Print, from the listing below, the lines starting at the line containing "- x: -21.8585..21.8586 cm" and ending at the line containing "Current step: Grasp", exactly as they stand, and print nothing else.

--- DATA EXCERPT Enclosed Below ---

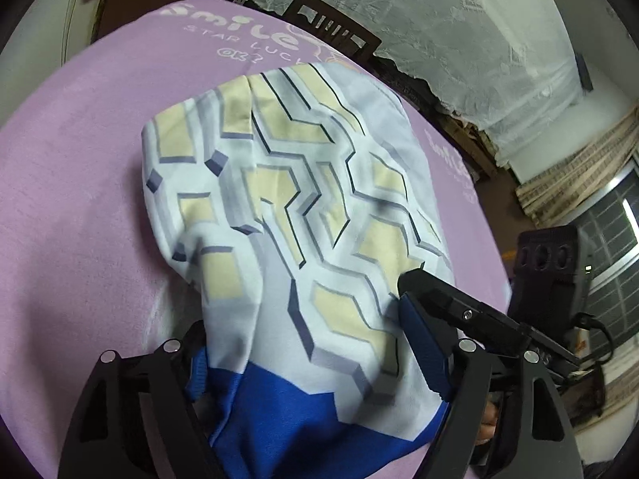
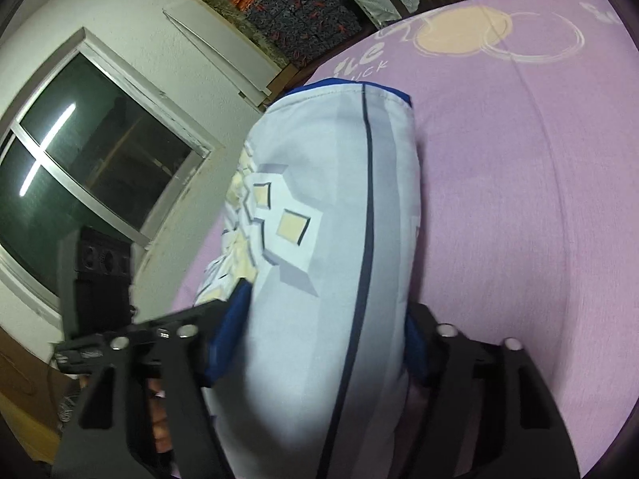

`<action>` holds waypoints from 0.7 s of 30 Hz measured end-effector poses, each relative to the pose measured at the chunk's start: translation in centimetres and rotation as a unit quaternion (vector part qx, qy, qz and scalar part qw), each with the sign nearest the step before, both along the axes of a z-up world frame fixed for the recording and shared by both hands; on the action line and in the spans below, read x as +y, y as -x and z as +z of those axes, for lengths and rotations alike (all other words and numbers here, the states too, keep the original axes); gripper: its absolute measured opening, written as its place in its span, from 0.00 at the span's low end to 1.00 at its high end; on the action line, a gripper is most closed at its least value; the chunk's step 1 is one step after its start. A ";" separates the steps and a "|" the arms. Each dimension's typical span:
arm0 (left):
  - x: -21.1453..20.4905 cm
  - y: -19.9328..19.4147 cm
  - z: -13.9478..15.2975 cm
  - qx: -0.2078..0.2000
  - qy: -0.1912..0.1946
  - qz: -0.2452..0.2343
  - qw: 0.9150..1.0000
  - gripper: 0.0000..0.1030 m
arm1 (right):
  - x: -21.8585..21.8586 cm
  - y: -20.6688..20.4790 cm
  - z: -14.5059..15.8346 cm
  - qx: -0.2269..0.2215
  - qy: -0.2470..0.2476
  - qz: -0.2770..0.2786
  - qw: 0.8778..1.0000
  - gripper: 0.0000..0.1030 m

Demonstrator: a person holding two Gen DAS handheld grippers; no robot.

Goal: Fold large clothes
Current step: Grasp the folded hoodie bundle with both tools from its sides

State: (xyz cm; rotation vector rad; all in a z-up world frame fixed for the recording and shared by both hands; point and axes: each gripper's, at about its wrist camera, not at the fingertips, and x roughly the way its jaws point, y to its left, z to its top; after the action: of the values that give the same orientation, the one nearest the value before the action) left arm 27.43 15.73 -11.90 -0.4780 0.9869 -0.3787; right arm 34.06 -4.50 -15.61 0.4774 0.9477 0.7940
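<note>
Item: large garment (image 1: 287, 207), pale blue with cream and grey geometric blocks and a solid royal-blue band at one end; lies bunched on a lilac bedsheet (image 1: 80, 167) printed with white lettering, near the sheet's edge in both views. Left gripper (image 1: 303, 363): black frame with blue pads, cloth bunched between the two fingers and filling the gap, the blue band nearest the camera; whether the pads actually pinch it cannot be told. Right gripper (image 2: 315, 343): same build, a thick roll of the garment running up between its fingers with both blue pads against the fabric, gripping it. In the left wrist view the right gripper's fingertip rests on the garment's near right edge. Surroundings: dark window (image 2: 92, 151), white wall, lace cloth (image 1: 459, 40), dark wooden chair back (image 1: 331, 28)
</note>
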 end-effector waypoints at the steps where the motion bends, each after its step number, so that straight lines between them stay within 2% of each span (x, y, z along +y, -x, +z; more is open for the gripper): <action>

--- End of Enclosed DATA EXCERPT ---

§ RESPONSE
  - x: -21.8585..21.8586 cm
  - y: -20.6688..20.4790 cm
  - z: -14.5059..15.8346 cm
  - qx: -0.2269..0.2215
  - qy: -0.2470..0.2476
  - qz: -0.2770..0.2786
  - qw: 0.8778..1.0000
  - gripper: 0.0000..0.1030 m

Demonstrator: a person holding two Gen DAS handheld grippers; no robot.

Goal: Fold large clothes
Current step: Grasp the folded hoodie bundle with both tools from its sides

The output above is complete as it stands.